## Aim of the task
Among the lines below, how many carry the string "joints"? Reply with a number and nothing else.

## Given information
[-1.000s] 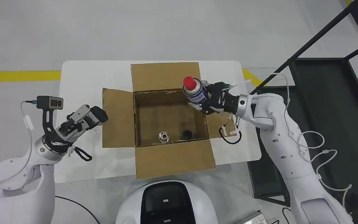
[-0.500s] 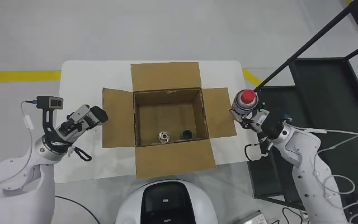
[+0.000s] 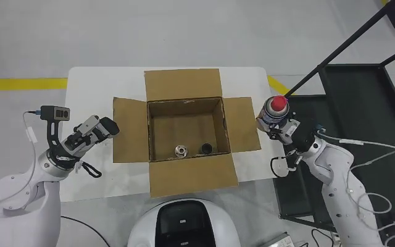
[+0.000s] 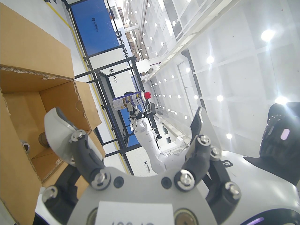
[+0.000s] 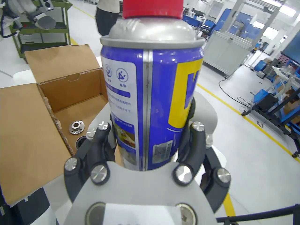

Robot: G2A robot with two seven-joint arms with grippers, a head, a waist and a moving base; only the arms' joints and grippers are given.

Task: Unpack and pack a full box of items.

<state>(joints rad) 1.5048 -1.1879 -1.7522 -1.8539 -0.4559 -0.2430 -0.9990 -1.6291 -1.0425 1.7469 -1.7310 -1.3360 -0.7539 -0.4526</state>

## Exercise result
2